* **TASK INSTRUCTIONS**:
Omit any picture, and return the remaining data exactly as written.
%%
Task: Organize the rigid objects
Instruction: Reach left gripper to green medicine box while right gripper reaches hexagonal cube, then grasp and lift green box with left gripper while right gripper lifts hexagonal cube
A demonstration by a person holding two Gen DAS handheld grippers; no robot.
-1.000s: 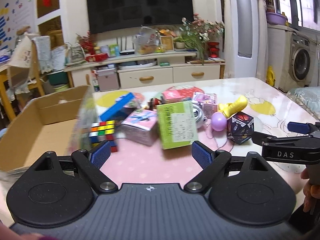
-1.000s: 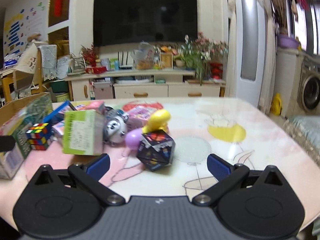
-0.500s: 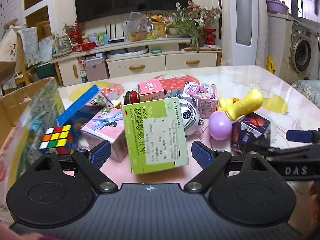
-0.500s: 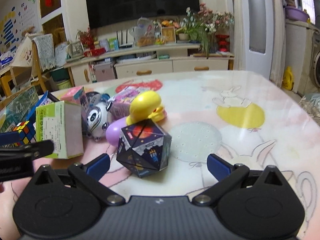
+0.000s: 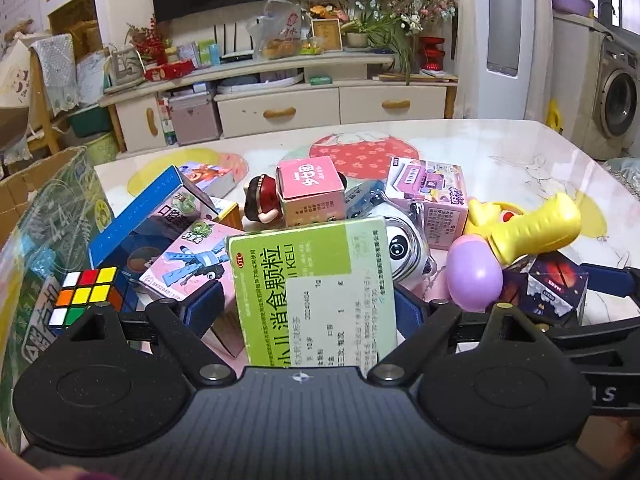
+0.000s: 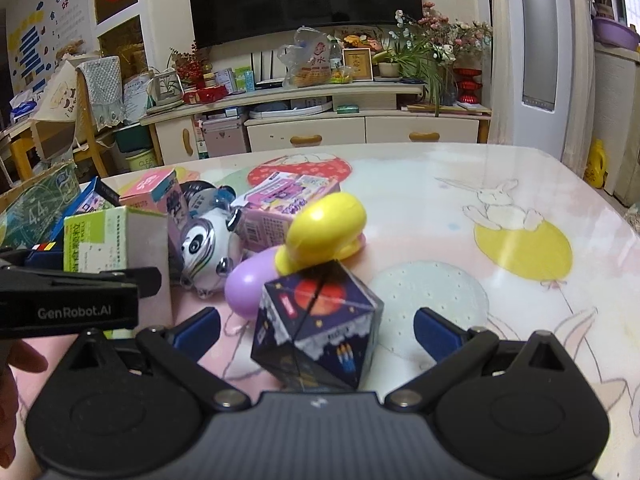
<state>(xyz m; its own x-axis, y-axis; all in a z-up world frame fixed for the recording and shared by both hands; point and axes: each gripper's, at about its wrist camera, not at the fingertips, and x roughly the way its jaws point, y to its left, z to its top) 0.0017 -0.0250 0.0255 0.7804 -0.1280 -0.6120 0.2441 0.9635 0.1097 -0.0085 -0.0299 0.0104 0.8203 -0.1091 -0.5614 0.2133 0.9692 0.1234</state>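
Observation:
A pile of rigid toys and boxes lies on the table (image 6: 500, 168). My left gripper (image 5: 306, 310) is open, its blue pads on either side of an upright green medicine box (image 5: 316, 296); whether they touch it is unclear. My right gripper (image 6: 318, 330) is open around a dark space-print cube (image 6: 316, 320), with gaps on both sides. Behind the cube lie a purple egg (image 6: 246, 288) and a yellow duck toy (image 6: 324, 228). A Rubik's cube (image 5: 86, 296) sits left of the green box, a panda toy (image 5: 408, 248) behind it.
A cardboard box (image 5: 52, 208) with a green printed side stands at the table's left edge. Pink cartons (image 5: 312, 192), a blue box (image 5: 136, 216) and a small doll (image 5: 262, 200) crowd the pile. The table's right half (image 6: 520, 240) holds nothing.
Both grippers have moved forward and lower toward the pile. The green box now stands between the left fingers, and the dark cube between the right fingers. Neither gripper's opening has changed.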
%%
* **RESPONSE TO THIS EXERCISE**:
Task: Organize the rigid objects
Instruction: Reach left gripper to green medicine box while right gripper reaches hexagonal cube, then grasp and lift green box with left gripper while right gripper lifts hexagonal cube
A demonstration by a person holding two Gen DAS handheld grippers; no robot.
-1.000s: 
-1.000s: 
-0.500s: 
-0.500s: 
+0.000s: 
+0.000s: 
<state>(xyz m; its own x-axis, y-axis; all in a z-up world frame fixed for the recording and shared by both hands; point and axes: each gripper's, at about its wrist camera, not at the fingertips, and x roughly the way its jaws point, y to its left, z to its top) 0.0017 -0.0250 0.0255 0.7804 -0.1280 -0.6120 0.2441 0.9635 0.1097 -0.0085 -0.0299 0.0104 0.8203 -0.1091 -0.5614 0.2133 0.9692 0.1234</state>
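Observation:
A pile of rigid toys and boxes lies on the table (image 6: 500, 168). My left gripper (image 5: 306, 310) is open, its blue pads on either side of an upright green medicine box (image 5: 316, 296); whether they touch it is unclear. My right gripper (image 6: 318, 330) is open around a dark space-print cube (image 6: 316, 320), with gaps on both sides. Behind the cube lie a purple egg (image 6: 246, 288) and a yellow duck toy (image 6: 324, 228). A Rubik's cube (image 5: 86, 296) sits left of the green box, a panda toy (image 5: 408, 248) behind it.
A cardboard box (image 5: 52, 208) with a green printed side stands at the table's left edge. Pink cartons (image 5: 312, 192), a blue box (image 5: 136, 216) and a small doll (image 5: 262, 200) crowd the pile. The table's right half (image 6: 520, 240) holds nothing.
Both grippers have moved forward and lower toward the pile. The green box now stands between the left fingers, and the dark cube between the right fingers. Neither gripper's opening has changed.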

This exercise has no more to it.